• **WHAT THE EXERCISE ASKS**: An exact copy of all the data is required, with pictures left out.

• **DATASET CONTENT**:

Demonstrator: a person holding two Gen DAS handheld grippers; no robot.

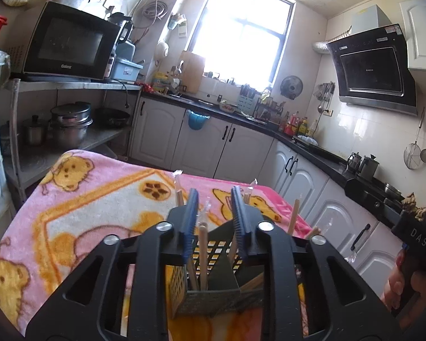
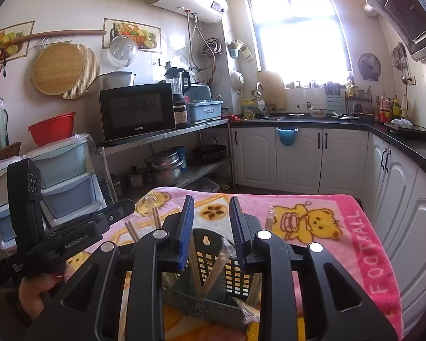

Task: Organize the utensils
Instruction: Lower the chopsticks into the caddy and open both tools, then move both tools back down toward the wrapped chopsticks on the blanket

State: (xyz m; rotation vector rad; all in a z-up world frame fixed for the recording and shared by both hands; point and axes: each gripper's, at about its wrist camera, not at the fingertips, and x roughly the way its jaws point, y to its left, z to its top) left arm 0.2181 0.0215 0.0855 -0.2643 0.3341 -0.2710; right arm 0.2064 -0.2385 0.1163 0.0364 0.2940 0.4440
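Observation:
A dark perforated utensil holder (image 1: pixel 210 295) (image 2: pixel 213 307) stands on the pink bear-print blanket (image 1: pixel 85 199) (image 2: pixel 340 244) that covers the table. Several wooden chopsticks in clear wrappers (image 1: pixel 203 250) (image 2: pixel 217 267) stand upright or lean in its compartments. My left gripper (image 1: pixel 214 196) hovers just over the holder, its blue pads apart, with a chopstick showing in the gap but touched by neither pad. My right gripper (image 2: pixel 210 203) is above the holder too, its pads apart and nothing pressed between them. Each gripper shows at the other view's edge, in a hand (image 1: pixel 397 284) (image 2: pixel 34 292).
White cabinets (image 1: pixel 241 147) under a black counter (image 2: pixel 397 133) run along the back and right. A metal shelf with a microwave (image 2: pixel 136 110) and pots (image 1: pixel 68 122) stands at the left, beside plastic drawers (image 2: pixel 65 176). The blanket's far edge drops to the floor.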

• **RESPONSE BOX**:
Demonstrator: a person holding two Gen DAS handheld grippers; no robot.


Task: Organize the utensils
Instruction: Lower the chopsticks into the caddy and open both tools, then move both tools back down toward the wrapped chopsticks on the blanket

State: (xyz m; rotation vector rad; all in a z-up world frame fixed for the recording and shared by both hands; point and axes: each gripper's, at about its wrist camera, not at the fingertips, and x roughly the way its jaws point, y to its left, z to its top) left arm 0.2181 0.0215 0.0855 -0.2643 0.3341 -0.2710; right arm 0.2064 -0.2385 0.1163 0.0364 0.2940 0.4440
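Observation:
A dark perforated utensil holder (image 1: pixel 210 295) (image 2: pixel 213 307) stands on the pink bear-print blanket (image 1: pixel 85 199) (image 2: pixel 340 244) that covers the table. Several wooden chopsticks in clear wrappers (image 1: pixel 203 250) (image 2: pixel 217 267) stand upright or lean in its compartments. My left gripper (image 1: pixel 214 196) hovers just over the holder, its blue pads apart, with a chopstick showing in the gap but touched by neither pad. My right gripper (image 2: pixel 210 203) is above the holder too, its pads apart and nothing pressed between them. Each gripper shows at the other view's edge, in a hand (image 1: pixel 397 284) (image 2: pixel 34 292).
White cabinets (image 1: pixel 241 147) under a black counter (image 2: pixel 397 133) run along the back and right. A metal shelf with a microwave (image 2: pixel 136 110) and pots (image 1: pixel 68 122) stands at the left, beside plastic drawers (image 2: pixel 65 176). The blanket's far edge drops to the floor.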

For this exercise, the work is now complete.